Shauna Hadden decided to take the trip to Brazil from her home in Agawam, Mass., in May to visit her ex-husband, Donizete Machado, so that her 6-year-old daughter, Ava, could get to know her father, who had been deported from the U.S. for entering illegally, according to the Associated Press.

But when Hadden arrived in Brazil, she says she received a phone call from a friend warning her that Machado was threatening to keep their daughter from returning home to the U.S.

So Hadden decided not to visit her ex-husband and took Ava to another part of Brazil.
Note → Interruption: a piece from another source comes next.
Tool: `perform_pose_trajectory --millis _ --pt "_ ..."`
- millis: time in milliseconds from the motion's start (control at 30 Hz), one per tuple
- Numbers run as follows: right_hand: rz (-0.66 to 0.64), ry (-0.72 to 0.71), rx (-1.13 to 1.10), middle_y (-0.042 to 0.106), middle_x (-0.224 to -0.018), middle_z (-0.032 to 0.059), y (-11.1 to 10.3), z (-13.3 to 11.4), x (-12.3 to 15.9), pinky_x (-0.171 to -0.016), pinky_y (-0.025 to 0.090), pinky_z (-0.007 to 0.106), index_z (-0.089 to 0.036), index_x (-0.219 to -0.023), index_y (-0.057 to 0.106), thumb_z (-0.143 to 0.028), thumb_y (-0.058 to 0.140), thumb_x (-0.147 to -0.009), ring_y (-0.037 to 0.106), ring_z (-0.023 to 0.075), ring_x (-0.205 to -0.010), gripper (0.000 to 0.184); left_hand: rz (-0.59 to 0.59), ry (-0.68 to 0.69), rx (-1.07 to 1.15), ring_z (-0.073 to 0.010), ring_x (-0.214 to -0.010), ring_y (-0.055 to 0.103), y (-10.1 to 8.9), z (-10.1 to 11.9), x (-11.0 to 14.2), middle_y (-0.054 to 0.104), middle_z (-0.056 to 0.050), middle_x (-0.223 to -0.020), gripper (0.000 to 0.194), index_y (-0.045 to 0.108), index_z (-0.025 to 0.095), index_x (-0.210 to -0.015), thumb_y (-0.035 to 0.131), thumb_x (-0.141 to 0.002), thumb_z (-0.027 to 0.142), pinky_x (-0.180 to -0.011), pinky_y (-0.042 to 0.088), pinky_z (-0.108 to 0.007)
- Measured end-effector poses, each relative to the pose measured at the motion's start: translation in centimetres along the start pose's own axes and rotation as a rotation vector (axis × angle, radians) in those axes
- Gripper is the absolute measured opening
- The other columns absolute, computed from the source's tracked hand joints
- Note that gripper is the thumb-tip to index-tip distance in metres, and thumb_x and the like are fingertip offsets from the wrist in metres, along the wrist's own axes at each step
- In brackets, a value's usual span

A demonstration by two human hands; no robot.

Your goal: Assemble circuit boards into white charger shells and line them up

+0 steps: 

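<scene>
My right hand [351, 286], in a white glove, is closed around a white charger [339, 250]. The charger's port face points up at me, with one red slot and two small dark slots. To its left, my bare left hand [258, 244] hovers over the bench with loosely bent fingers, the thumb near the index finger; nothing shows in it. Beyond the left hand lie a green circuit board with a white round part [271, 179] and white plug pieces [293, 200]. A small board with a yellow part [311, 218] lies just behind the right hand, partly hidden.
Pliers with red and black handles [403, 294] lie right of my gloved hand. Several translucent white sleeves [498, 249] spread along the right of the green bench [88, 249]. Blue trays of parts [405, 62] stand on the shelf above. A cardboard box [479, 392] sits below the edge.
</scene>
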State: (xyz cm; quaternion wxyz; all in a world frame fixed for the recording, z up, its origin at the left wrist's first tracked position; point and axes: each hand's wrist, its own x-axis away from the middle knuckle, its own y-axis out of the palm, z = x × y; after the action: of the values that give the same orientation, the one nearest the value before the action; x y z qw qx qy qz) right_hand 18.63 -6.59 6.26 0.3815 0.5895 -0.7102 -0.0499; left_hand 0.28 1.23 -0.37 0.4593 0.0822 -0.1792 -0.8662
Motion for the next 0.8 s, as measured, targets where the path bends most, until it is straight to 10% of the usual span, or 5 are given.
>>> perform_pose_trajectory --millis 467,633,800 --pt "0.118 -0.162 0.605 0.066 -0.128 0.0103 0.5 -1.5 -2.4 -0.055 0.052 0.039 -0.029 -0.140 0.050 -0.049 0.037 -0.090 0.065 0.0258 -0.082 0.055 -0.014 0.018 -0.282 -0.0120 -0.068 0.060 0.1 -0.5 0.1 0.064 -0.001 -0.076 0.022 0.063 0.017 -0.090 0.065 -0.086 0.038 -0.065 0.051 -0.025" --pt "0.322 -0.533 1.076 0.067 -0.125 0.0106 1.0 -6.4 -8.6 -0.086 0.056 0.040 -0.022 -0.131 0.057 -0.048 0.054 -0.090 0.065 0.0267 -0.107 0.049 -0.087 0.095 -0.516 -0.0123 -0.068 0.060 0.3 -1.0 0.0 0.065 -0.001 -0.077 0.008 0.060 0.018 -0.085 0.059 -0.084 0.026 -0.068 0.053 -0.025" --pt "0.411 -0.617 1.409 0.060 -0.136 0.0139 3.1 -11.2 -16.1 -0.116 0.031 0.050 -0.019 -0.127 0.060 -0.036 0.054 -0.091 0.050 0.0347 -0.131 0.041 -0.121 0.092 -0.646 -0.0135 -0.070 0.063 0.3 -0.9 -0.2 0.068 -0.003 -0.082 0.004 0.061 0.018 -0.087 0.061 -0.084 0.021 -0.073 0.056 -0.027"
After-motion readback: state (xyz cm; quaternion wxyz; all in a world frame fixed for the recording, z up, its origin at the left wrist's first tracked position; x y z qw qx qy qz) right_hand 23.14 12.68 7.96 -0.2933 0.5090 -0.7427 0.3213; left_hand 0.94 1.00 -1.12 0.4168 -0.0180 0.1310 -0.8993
But Machado’s lawyer claimed that Hadden had never intended to visit him — and filed for the mother and daughter’s passports to be seized by the Brazilian government.

“That’s when [Machado] said to me, you’re in my place now, things are going to change, it’s my way now,” Hadden told TODAY while she was still trapped in Brazil.

On July 6, she posted on a Facebook page she had made called "Trapped in Brazil": “I have no ill will towards Brazil or Ava's father. We just want to come home. Our passports were illegally seized by the Brazilian government. I am not a criminal and committed no crimes.”

Massachusetts Congressman Richard Neal said on his Facebook page on Friday that he worked with the American Embassy in Brazil in an effort to get the Massachusetts natives home. “They should be allowed to return home immediately,” he said in a statement in early July.

On July 10 Hadden shared the news that the Brazilian federal regional judge had ruled to return the two passports and take mother and daughter off the no-fly list. Almost two months after arriving in Brazil for what was only supposed to be a three-week trip, Hadden was able to announce on the Facebook page on Friday, “We are home!!!!!! Love you all thank you all.”

On the TODAY show Sunday, Hadden also thanked those who covered her overseas struggle, “If I didn’t get the media involved, I’d still be in Brazil right now.”